Когда взошло солнце, то Бабон и все, кто стоял на башне, уже не заметили людей около могилы Борака. Их словно смело солнечными лучами вместе с ночной темнотой. То, что происходило ночью при свете костров, сейчас показалось Бабону ночным видением, и он готов был усомниться в его подлинности.
4
Флот Диофанта зимовал частью в херсонесской гавани, частью в керкинитидской. Полководец имел твердое убеждение, что для полного завершения таврических дел нужно весной нагрянуть всеми кораблями в Пантикапей.

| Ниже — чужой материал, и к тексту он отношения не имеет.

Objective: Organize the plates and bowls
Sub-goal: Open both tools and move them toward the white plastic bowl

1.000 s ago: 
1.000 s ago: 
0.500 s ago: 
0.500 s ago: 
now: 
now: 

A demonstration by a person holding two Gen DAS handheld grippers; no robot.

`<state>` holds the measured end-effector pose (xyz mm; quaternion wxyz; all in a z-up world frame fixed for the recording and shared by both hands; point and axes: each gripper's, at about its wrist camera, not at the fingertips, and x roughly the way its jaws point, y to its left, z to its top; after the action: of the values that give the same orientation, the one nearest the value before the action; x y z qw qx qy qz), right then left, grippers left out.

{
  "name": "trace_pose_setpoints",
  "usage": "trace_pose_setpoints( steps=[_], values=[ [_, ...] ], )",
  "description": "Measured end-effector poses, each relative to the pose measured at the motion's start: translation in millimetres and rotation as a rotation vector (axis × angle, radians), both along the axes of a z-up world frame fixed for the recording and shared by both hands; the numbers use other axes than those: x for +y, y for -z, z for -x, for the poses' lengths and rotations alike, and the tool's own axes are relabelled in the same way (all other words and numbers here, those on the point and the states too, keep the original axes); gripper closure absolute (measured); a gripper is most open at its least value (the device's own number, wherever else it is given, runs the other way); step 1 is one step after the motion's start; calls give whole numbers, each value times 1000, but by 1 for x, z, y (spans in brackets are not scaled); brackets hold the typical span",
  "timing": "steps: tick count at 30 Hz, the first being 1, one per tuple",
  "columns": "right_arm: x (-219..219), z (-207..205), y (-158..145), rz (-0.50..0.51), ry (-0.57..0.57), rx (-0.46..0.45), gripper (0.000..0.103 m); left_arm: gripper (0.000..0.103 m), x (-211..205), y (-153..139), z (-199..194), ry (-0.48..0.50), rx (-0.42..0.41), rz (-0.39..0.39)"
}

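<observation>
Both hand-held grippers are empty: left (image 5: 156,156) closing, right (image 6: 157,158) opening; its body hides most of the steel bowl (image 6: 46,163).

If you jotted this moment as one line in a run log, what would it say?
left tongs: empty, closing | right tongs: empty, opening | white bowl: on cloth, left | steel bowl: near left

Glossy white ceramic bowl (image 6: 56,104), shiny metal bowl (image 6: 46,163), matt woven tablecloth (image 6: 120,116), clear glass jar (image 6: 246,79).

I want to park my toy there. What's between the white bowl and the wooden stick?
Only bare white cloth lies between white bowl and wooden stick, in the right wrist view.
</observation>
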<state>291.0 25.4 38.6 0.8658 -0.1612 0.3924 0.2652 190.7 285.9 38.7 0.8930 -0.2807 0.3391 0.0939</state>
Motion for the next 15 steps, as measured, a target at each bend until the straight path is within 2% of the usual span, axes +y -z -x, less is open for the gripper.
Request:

Перисад прислал несколько писем с настоятельными просьбами поспешить с помощью, чтобы предотвратить угрозу рабского мятежа.
Повеление свыше об отплытии флота в западном направлении нанесло удар замыслам Диофанта, так как он всерьез опасался беспорядков на Боспоре, которые подхлестнут немирных скифов к возобновлению войны.
– Эх, как получается! – схватился за бороду полководец, бросая укоризненный взгляд на своего советника.
Это он расписывал Митридату об их блестящих победах и донес в пышных выражениях, что война в Тавриде закончена. Что же касается возможности бунта на Боспоре, то Бритагор счел ее такой мелочью, о которой великому царю и упоминать было неловко.
Теперь Митридат дает им новую задачу – посетить западные порты Понта Эвксинского и наглядно показать всюду свою мощь. По-видимому, царь уверен, что дела боспорские улажены окончательно и полностью. Диофант испытывал досаду. Бритагор был настроен более благодушно и уверенно.
– Что-то я не верю в опасность рабского бунта на Боспоре, – говорил он, – просто Перисад излишне пуглив. Какие восстания, если степные скифы разбиты! На чью помощь могут рассчитывать повстанцы?
– Скифы разбиты, – бурчал Диофант, – но не истреблены, даже не смирились. В позапрошлом году они тоже были побеждены, Палак клялся в верности Митридату. А что получилось?.. Ведь и сейчас в степи бродят шайки его воинов.
– Нет, стратег, теперь не то, – возражал весело Бритагор. – Палак умер от ран, это нам известно. Лучшие князья его погибли, в Скифии разброд и голод. Некому прийти на помощь боспорским сатавкам, если они вздумают бунтовать. Да они не посмеют и подумать об этом!
Полководец не разделял благодушного настроения своего советника, но несколько успокаивался, выслушивая его доводы. Все-таки Бритагор был силен в политике. Может, он и прав.
– Воля Митридата священна, – вздохнул Диофант, – нужно немедля сниматься с якоря. Но мы не можем возвратиться в Синопу, не завершив боспорских дел. Митридат, как только узнает, что мы обманули его, казнит нас обоих. Пусть флот ведет Неоптолем, а мы с тобою должны съездить в Пантикапей на «Арголиде».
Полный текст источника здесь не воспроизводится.